Brief> Lines from the listing below that contain the string "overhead" are to be reported.

----------------

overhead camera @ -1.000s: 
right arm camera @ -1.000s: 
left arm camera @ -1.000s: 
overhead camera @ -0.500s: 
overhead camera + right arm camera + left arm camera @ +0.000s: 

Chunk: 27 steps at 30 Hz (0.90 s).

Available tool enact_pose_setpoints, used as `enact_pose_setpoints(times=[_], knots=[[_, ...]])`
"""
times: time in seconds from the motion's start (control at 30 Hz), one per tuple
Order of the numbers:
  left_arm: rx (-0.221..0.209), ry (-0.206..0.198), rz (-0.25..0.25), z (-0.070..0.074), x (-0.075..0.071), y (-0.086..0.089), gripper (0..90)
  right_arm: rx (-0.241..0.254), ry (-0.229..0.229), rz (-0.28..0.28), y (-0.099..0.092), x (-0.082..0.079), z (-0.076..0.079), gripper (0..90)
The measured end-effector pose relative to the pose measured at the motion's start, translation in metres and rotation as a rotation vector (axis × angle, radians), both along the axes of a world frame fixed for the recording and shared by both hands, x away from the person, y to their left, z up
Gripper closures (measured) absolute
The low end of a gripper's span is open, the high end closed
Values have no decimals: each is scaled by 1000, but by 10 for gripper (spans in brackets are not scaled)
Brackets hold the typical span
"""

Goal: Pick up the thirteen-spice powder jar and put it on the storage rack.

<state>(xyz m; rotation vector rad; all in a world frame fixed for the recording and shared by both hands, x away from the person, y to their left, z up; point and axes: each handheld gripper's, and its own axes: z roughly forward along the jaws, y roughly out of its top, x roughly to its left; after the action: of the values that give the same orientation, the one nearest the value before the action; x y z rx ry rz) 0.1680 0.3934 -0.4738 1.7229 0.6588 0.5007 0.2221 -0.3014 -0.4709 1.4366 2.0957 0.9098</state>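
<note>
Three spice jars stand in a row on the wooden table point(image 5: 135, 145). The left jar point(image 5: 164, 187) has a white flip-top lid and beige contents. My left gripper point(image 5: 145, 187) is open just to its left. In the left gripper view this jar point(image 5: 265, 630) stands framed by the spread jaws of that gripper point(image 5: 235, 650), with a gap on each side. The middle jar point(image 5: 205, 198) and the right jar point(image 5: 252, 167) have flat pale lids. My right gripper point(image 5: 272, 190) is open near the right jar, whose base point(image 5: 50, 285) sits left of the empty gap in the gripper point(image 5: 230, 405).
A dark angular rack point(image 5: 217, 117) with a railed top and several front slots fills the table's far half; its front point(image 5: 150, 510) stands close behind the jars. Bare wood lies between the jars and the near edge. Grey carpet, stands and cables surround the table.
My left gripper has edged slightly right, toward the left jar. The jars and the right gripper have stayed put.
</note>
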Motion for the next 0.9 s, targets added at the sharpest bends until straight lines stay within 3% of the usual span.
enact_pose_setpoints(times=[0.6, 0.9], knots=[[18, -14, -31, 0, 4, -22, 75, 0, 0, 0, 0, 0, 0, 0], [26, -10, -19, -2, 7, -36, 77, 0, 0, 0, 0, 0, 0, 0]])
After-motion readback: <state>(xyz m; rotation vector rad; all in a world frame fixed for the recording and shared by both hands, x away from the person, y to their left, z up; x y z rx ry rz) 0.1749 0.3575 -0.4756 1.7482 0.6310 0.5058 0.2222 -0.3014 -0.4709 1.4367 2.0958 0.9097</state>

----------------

Exercise response>
overhead camera @ -1.000s: 
overhead camera @ -0.500s: 
overhead camera + right arm camera + left arm camera @ +0.000s: 

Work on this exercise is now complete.